REQUIREMENT —
In the listing that follows, find the line with "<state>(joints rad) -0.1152", then copy exactly from it through the line with "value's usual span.", leaving out every picture.

(DATA PROVIDED begins)

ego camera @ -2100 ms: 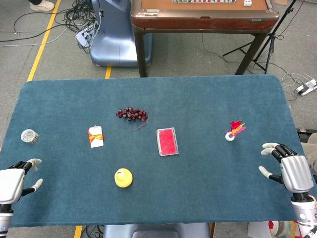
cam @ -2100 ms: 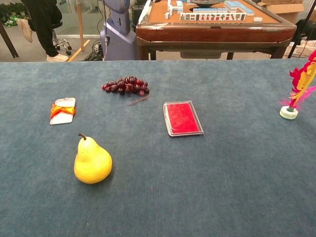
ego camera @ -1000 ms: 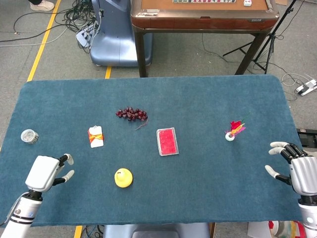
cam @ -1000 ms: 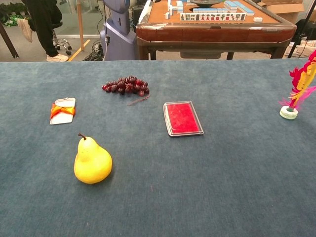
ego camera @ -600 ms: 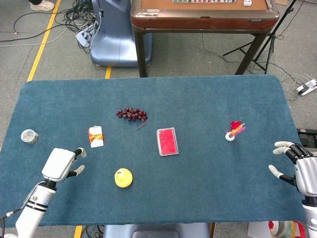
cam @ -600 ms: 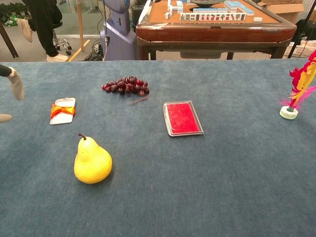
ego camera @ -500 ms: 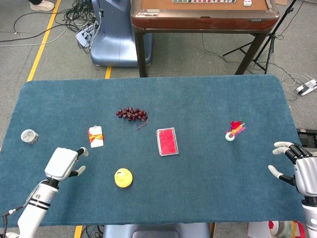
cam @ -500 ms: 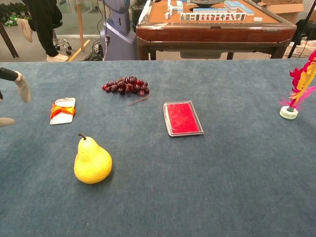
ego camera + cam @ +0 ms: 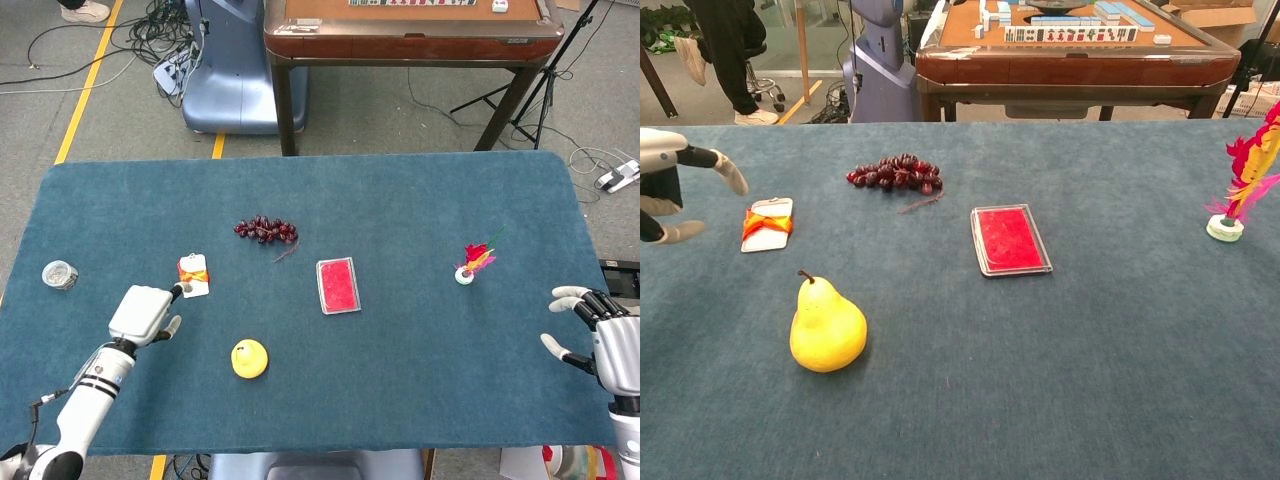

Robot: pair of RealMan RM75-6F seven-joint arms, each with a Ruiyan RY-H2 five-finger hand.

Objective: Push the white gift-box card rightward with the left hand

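Note:
The white gift-box card (image 9: 194, 275) with an orange ribbon lies flat on the blue table, left of centre; the chest view shows the card (image 9: 767, 223) too. My left hand (image 9: 146, 313) hovers just to the card's near left, its fingers apart and empty, one fingertip close to the card's left edge. In the chest view the left hand (image 9: 670, 195) enters from the left border, fingers spread toward the card. My right hand (image 9: 605, 342) rests open at the table's right edge, far from the card.
A yellow pear (image 9: 249, 358) sits right of the left hand. Dark grapes (image 9: 266, 230) lie behind the card, a red case (image 9: 338, 285) to its right. A feathered shuttlecock (image 9: 472, 263) stands at the right, a small round tin (image 9: 60, 274) at the far left.
My left hand has moved forward and rightward from the table's near-left corner to just beside the card. The card has not moved. The right hand drifted slightly right.

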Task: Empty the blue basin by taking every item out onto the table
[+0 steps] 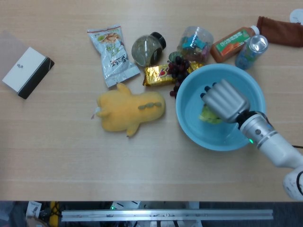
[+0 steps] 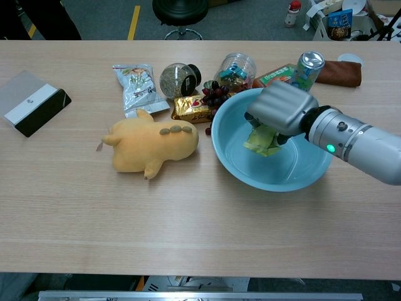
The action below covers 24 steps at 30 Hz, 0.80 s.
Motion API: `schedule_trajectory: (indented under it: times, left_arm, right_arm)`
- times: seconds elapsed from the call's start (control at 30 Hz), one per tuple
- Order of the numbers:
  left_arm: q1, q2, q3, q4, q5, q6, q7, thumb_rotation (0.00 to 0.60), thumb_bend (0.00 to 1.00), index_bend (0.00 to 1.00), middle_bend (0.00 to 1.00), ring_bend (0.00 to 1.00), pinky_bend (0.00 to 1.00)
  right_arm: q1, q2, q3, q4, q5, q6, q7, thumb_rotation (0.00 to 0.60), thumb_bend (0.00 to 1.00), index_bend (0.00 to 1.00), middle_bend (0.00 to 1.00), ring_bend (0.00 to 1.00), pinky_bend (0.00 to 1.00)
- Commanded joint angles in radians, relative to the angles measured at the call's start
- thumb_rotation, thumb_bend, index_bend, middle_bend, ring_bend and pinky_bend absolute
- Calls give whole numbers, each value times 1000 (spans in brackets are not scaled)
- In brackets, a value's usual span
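So we've got the right hand with its fingers curled around a crumpled yellow-green packet, and the packet hangs under the palm, above the floor of the blue basin rather than lying in it. What matters for the next move: the packet is still inside the rim's outline (over the far half of the basin). The crowded side is up by the grapes and the can, so we'd guess the bare table toward the near edge is the easier drop. Left hand isn't visible anywhere.

A light wooden table stands before a black stool on grey floor.
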Motion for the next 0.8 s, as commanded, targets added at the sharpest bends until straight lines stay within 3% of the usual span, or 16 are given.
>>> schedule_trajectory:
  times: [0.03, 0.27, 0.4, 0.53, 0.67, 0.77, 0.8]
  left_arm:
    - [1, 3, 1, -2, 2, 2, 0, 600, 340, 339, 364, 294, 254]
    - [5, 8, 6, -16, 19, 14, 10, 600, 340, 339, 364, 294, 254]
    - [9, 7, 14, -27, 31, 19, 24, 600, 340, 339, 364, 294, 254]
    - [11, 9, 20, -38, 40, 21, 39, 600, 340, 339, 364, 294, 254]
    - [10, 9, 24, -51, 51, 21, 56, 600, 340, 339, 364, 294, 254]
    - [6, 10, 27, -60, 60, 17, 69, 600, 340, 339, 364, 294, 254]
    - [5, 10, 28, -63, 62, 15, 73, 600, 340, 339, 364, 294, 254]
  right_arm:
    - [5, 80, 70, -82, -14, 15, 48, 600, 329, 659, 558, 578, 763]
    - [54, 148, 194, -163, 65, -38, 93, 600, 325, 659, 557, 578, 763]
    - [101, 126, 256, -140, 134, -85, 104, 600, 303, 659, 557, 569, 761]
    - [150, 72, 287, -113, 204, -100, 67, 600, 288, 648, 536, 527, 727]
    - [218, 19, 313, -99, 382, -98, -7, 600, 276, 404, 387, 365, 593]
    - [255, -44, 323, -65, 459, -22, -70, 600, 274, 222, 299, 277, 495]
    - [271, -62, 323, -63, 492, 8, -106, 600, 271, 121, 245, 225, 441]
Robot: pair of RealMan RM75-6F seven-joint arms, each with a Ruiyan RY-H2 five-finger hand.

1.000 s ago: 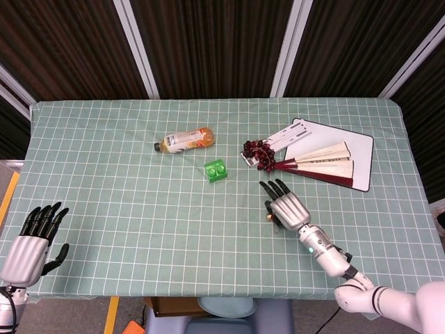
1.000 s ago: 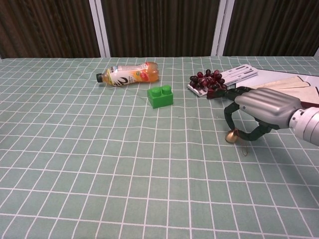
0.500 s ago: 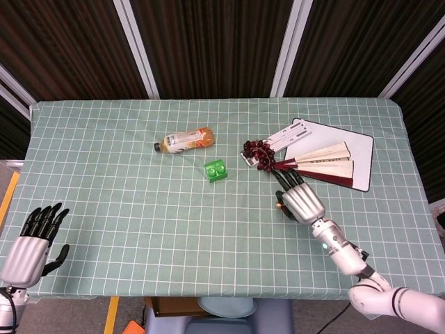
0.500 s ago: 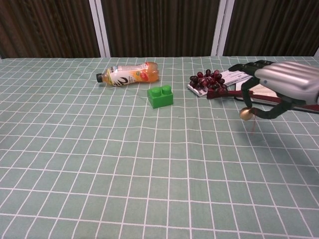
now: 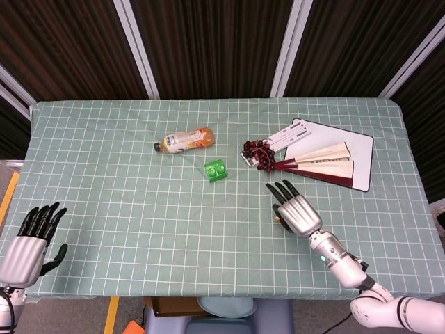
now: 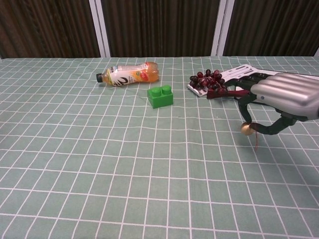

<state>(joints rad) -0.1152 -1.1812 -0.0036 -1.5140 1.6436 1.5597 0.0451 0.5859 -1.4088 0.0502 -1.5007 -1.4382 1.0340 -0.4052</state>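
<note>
The right hand [image 6: 279, 102] hangs above the counter [image 5: 125, 209], out in front of the fan [image 5: 316, 165] and the bunch of dark grapes [image 6: 207, 79]. It pinches a small golden bell [image 6: 246, 128] between thumb and a fingertip, with the other fingers [image 5: 279, 189] stretched forward. A thin red thread dangles from the bell. From the chest view the bell looks clear of the green checked cloth, though I can't be sure how far off it sits.

The hold is slight and the bell is round, so to my eye it could roll out of the pinch if the wrist twists. Keeping the palm level and moving slowly seems wise, as does watching that the dangling thread does not snag on the grapes or the fan's ribs.

The left hand [image 5: 31, 240] rests at the near left edge of the counter, fingers apart and holding nothing, well away from the green block [image 5: 216, 170] and the lying bottle [image 5: 185, 140].
</note>
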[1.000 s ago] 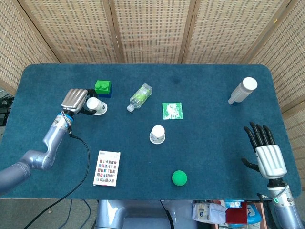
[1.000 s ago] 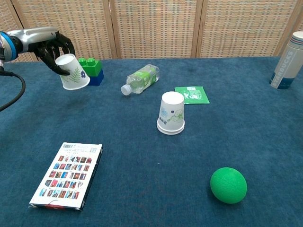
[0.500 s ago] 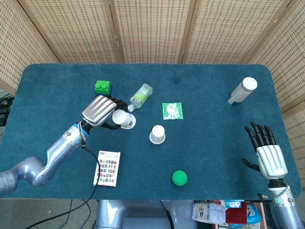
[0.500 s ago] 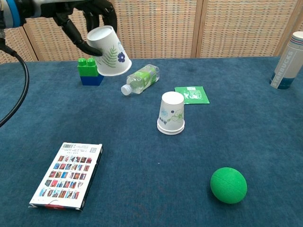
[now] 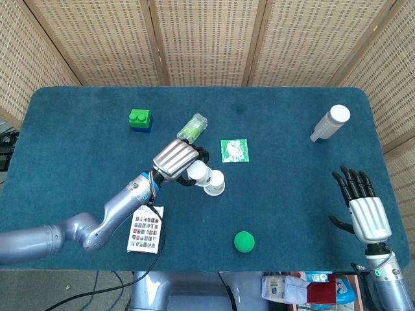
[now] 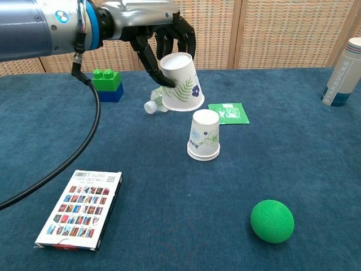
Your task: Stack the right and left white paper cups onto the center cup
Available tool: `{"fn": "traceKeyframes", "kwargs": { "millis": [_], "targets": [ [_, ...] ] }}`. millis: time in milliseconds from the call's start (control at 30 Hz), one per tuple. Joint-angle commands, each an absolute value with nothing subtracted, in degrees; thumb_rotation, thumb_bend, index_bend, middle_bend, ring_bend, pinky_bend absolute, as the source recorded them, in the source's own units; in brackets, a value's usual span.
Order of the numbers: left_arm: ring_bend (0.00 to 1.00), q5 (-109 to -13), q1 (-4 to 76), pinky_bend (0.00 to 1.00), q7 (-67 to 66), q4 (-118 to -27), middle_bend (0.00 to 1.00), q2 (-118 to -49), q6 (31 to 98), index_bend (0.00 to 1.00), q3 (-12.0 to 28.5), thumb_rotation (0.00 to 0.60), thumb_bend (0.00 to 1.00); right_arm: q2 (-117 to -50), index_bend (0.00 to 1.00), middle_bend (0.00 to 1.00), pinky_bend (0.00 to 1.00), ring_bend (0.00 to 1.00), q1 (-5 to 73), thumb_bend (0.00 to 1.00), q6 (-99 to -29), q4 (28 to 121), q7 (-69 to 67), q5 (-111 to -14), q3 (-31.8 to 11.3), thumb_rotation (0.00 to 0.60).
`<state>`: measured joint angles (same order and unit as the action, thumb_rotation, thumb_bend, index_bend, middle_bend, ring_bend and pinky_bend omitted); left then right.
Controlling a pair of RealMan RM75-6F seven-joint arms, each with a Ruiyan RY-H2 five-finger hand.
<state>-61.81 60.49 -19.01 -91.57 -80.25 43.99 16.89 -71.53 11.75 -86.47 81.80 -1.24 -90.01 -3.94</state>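
My left hand (image 5: 176,160) (image 6: 163,39) grips a white paper cup (image 6: 181,83) (image 5: 197,172) with a leaf and flower print, held mouth-down and tilted, in the air. It hangs just up and left of the center cup (image 6: 204,135) (image 5: 214,182), which stands upside down on the blue table. My right hand (image 5: 360,201) stays open near the table's right front corner, holding nothing. I see only these two cups.
A clear plastic bottle (image 5: 192,127) lies behind the held cup, partly hidden. A green and blue brick (image 5: 140,120), a green packet (image 5: 234,150), a green ball (image 5: 244,241), a card box (image 5: 146,228) and a white tumbler (image 5: 330,123) are spread over the blue table (image 5: 292,168).
My left hand has carried the printed cup rightward from beside the green brick to just above and left of the center cup. The right hand has not moved.
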Motion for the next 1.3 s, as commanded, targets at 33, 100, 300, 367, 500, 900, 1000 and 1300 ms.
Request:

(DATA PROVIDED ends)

RESPONSE TO THE EXERCISE —
<state>(joints rad) -0.1152 -1.1812 -0.0036 -1.5140 1.6436 1.5597 0.0451 0.5859 -1.4088 0.0502 -1.5007 -1.4382 1.0340 -0.4052</state>
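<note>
The right hand [image 6: 279, 102] hangs above the counter [image 5: 125, 209], out in front of the fan [image 5: 316, 165] and the bunch of dark grapes [image 6: 207, 79]. It pinches a small golden bell [image 6: 246, 128] between thumb and a fingertip, with the other fingers [image 5: 279, 189] stretched forward. A thin red thread dangles from the bell. From the chest view the bell looks clear of the green checked cloth, though I can't be sure how far off it sits.

The hold is slight and the bell is round, so to my eye it could roll out of the pinch if the wrist twists. Keeping the palm level and moving slowly seems wise, as does watching that the dangling thread does not snag on the grapes or the fan's ribs.

The left hand [image 5: 31, 240] rests at the near left edge of the counter, fingers apart and holding nothing, well away from the green block [image 5: 216, 170] and the lying bottle [image 5: 185, 140].
</note>
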[1.000 s ago] 
[1.000 s ago] 
[0.500 s ago] 
[0.500 s ago] 
[now] 
[now] 
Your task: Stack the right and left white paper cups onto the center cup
Available tool: `{"fn": "traceKeyframes", "kwargs": { "millis": [_], "targets": [ [_, ...] ] }}`. millis: time in milliseconds from the call's start (control at 30 Hz), one per tuple. Joint-angle commands, each an absolute value with nothing subtracted, in degrees; thumb_rotation, thumb_bend, index_bend, middle_bend, ring_bend, pinky_bend absolute, as the source recorded them, in the source's own units; in brackets, a value's usual span.

No additional answer text is required.